A música de Leonard Cohen começou a fazer-me companhia ainda na adolescência. Escutando a rádio, era surpreendido, de vez em quando, pela sonoridade profundamente melancólica daquela voz inimitável, grave como nenhuma outra. E ficava à espera da próxima vez em que a rádio me traria de novo aqueles sons únicos.
Bastante mais tarde, já no tempo dos CD, comecei a poder comprar: sem método, nem regra, um CD agora, outro depois. Comprava os CD de Leonard Cohen como comprava livros: quando podia, pelo prazer de os ter, pela alegria de os ouvir, porque começava a entender as palavras e ia descobrindo, para além do músico, um poeta extraordinário.
Leonard Cohen não juntava palavras para pendurar numa música. Cantava histórias, de amor, de perda, de solidão, mesmo quando essas histórias não rimavam com coisa nenhuma, a não ser com corações quebrados pelo passar dos anos e pelo desgaste que a vida traz. Histórias de mulheres amadas ou símbolos do amor (Suzanne, Marianne, Joan of Arc…), histórias de gente quebrada, como o mendigo nas ruas de Nova Iorque com um letreiro onde se lia Please, dont pass me by I am blind, but you can see (e uma fabulosa interpretação ao vivo, em Londres, na qual todos somos cegos e gritamos para não nos passarem ao lado!), histórias de amores românticos feitos de abandono e tristeza, porque amor rima sempre com dor…
Depois, soube que Leonard Cohen, canadiano de nascimento, era de ascendência judaica. E isso ajudou-me a reler algumas das suas poesias, tão marcadas por figuras bíblicas ou pela liturgia judaica. Leonard Cohen já não era apenas o poeta que lutava com uma humanidade quebrada, mas também um homem em luta com Deus: Jacob e o Anjo. Agora podia acompanhá-lo interiormente no seu Hallelujah, pois, por muitos erros que se cometam, há um raio de luz em cada palavra…; ou caminhar ao lado de Abraão e Isaac, até ao cimo do monte, numa das suas mais estranhas e pungentes poesias (Story of Isaac), trazendo para hoje uma das narrativas mais arrepiantes de toda a Bíblia: vós que construis agora estes altares para sacrificar estas crianças, não o façais nunca mais.

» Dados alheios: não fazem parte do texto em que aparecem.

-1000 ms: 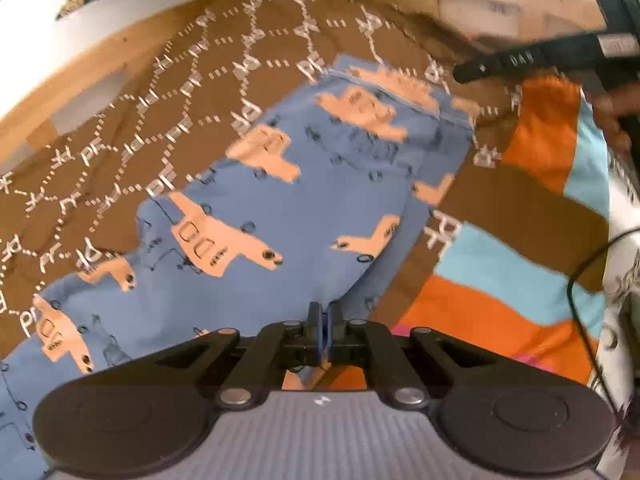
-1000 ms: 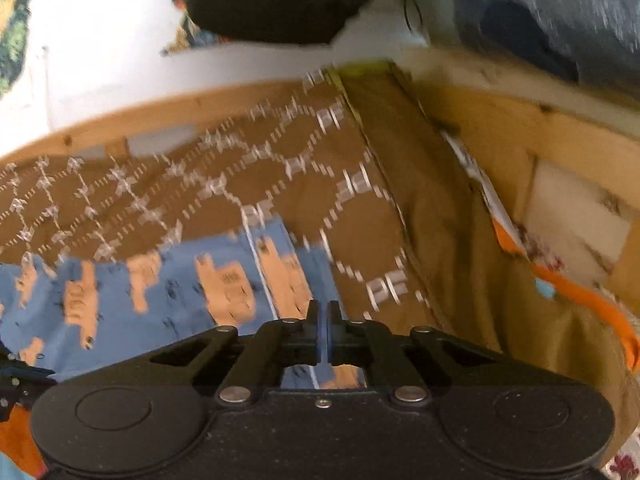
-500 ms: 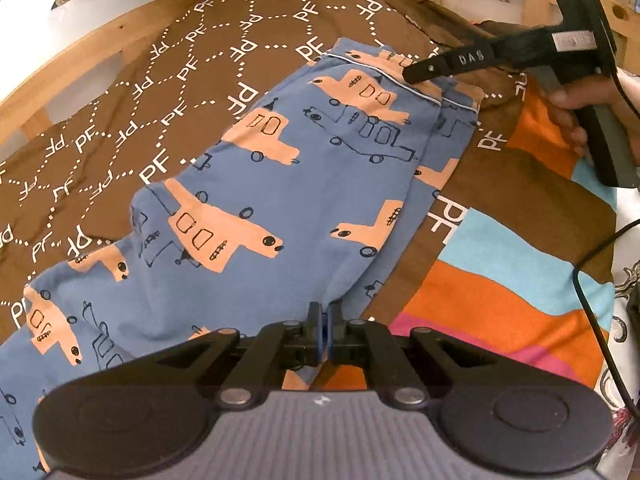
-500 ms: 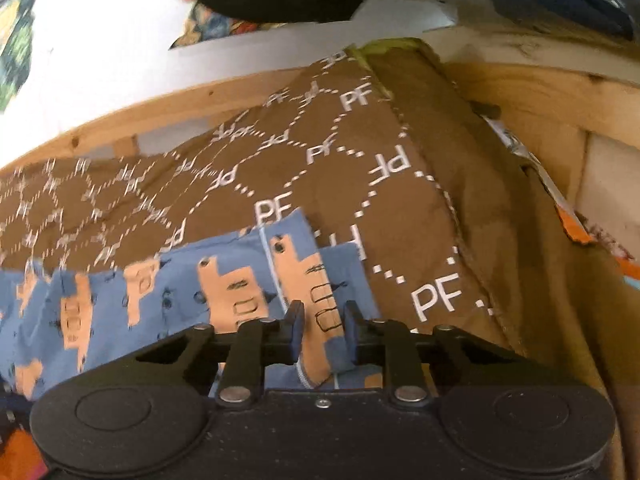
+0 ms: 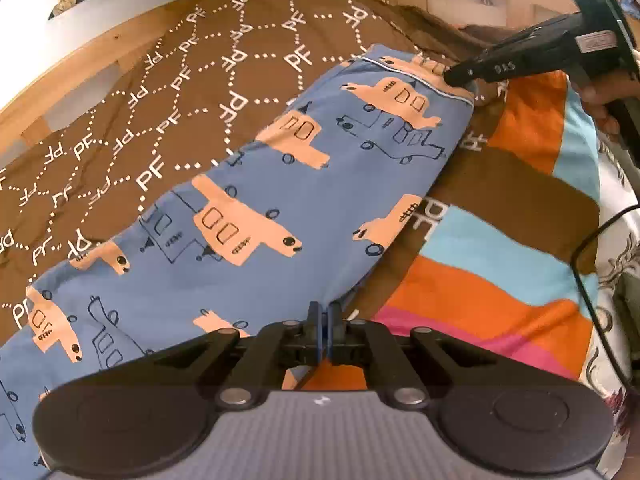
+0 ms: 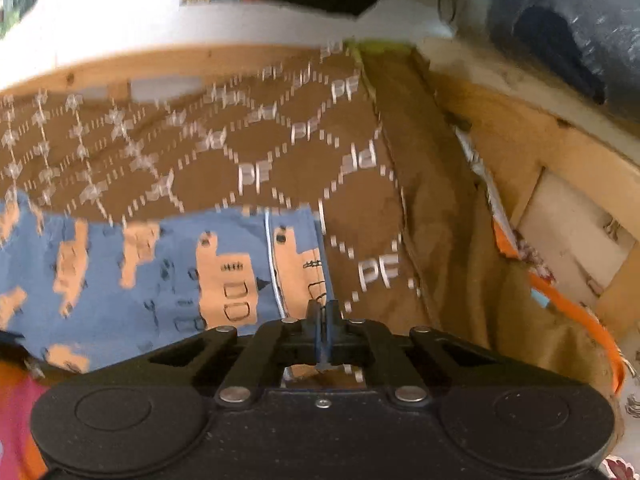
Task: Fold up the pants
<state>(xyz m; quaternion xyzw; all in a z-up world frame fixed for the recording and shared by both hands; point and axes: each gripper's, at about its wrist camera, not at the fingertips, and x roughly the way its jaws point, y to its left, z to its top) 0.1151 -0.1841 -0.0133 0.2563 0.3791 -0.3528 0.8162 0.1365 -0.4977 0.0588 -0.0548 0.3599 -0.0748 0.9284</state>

Leonard Cohen morreu a 7 de novembro, com 82 anos. No mês anterior, tinha publicado o 14º álbum. A poesia que lhe dá o título não podia ser mais elucidativa You want it darker We kill the flame. Leonard canta um mundo que escurece, a vida que se vai apagando, um Deus com O qual não pode deixar de lutar. Mas conclui: Hineni, hineni (Aqui estou, em hebraico), acrescentando: Estou pronto, meu Senhor.
Leonard Cohen terminou a sua luta com Deus. As suas palavras e a sua música continuam a acompanhar-me na minha até esse dia em que espero poder dizer adeus e entregar tudo A-Deus.